Task requirements >> Quote only the span from the first line of the entries to the line containing "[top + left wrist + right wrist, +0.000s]", both ends kept. Leave every picture out.

(Stored dataset items)
BEGIN
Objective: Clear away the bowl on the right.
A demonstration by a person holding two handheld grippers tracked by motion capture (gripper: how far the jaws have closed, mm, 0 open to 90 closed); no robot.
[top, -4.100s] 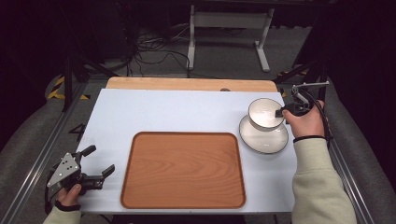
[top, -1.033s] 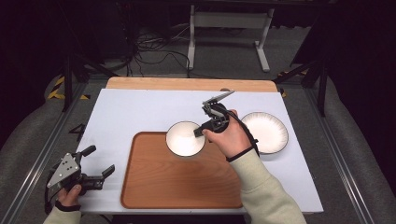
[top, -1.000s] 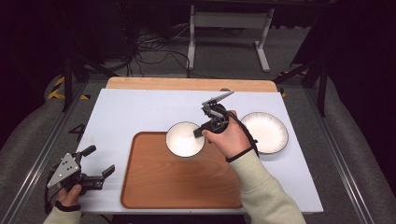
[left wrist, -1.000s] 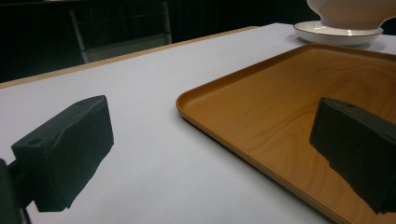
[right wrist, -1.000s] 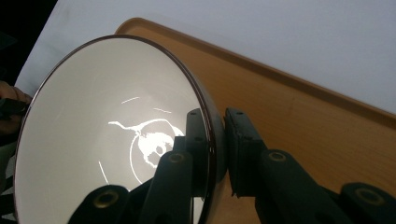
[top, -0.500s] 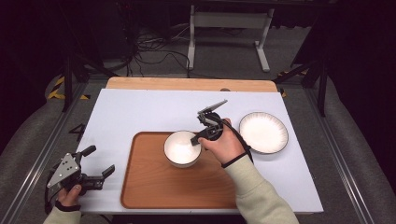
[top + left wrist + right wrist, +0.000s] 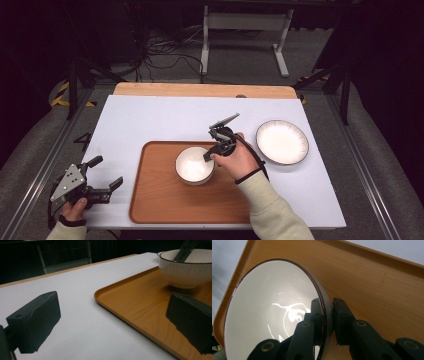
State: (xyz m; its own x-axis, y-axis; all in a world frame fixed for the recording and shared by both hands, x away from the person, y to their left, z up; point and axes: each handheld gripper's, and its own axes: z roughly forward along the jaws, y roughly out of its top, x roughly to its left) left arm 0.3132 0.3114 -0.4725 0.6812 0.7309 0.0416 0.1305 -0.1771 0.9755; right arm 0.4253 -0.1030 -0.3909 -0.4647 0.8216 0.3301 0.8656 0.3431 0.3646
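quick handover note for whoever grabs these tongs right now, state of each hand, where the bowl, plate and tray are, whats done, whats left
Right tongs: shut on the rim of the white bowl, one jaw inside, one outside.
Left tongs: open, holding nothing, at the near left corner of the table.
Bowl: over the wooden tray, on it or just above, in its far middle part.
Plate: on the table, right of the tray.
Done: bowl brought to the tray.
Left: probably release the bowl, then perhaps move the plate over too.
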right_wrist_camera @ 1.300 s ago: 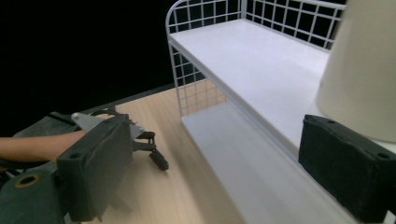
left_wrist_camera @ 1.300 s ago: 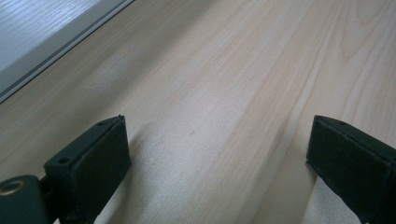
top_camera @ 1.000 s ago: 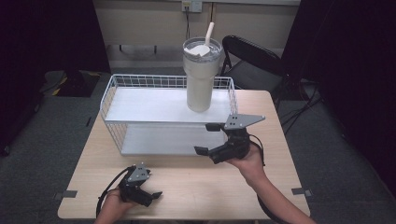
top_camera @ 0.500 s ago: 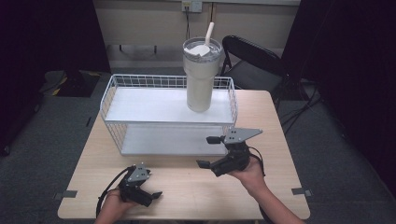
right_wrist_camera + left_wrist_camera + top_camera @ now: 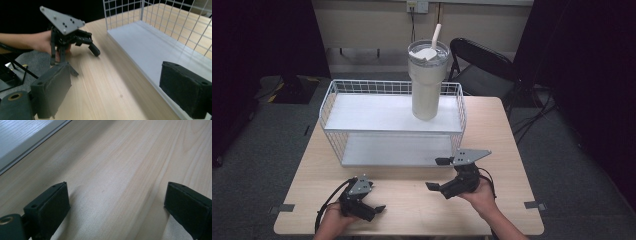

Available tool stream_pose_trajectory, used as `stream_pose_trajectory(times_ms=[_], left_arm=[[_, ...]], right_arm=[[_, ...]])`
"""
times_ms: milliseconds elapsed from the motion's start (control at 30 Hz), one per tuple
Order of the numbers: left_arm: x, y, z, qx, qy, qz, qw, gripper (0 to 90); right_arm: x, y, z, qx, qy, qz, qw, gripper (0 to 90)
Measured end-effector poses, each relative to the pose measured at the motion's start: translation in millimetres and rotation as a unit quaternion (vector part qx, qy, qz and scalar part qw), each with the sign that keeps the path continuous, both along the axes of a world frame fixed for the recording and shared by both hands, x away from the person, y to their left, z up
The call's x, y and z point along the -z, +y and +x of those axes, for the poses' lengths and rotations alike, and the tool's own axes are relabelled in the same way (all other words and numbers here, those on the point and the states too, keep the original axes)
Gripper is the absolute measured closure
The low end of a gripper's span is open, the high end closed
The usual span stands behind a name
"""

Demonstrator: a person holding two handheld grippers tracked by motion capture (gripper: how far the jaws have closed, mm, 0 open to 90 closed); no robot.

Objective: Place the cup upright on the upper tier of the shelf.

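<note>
Both grippers empty, jaws wide.
Tumbler [image 5: 427,80] upright in the basket [image 5: 332,100] at 12 o'clock — straw tipped toward 1; right gripper [image 5: 438,174] aims toward 10, left gripper [image 5: 373,206] toward 4.

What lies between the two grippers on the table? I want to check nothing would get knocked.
Bare wood: in the high view, nothing lies on the table between the left gripper and the right gripper.
</note>
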State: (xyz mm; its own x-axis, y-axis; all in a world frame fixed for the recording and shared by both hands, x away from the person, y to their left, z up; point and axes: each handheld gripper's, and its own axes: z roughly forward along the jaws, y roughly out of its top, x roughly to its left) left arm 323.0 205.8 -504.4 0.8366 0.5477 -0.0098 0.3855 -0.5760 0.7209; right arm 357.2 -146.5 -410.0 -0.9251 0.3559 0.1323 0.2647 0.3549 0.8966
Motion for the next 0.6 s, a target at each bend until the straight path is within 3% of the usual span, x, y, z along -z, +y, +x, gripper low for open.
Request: stream_pose_trajectory(times_ms=[600], left_arm=[[0.0,0.0,0.0,0.000,0.000,0.000,1.0000,5.3]], right_arm=[[46.5,-17.0,-0.7,0.013,0.032,-0.023,0.9991,9.5]])
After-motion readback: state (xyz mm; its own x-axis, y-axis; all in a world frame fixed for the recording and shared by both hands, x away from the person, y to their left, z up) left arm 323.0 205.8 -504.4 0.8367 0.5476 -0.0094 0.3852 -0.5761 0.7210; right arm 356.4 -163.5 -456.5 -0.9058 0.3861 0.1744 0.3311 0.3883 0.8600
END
Exercise result >>
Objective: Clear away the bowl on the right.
A demonstration by a person holding two handheld grippers tracked by motion capture (gripper: how far the jaws have closed, mm, 0 open to 90 closed); no robot.
[top, -4.100s] 
[top, -1.033s] 
[top, -1.000s] 
[left wrist, -1.000s] 
[right wrist, -1.000s] 
[top, -0.500s] 
[top + left wrist + right wrist, +0.000s] 

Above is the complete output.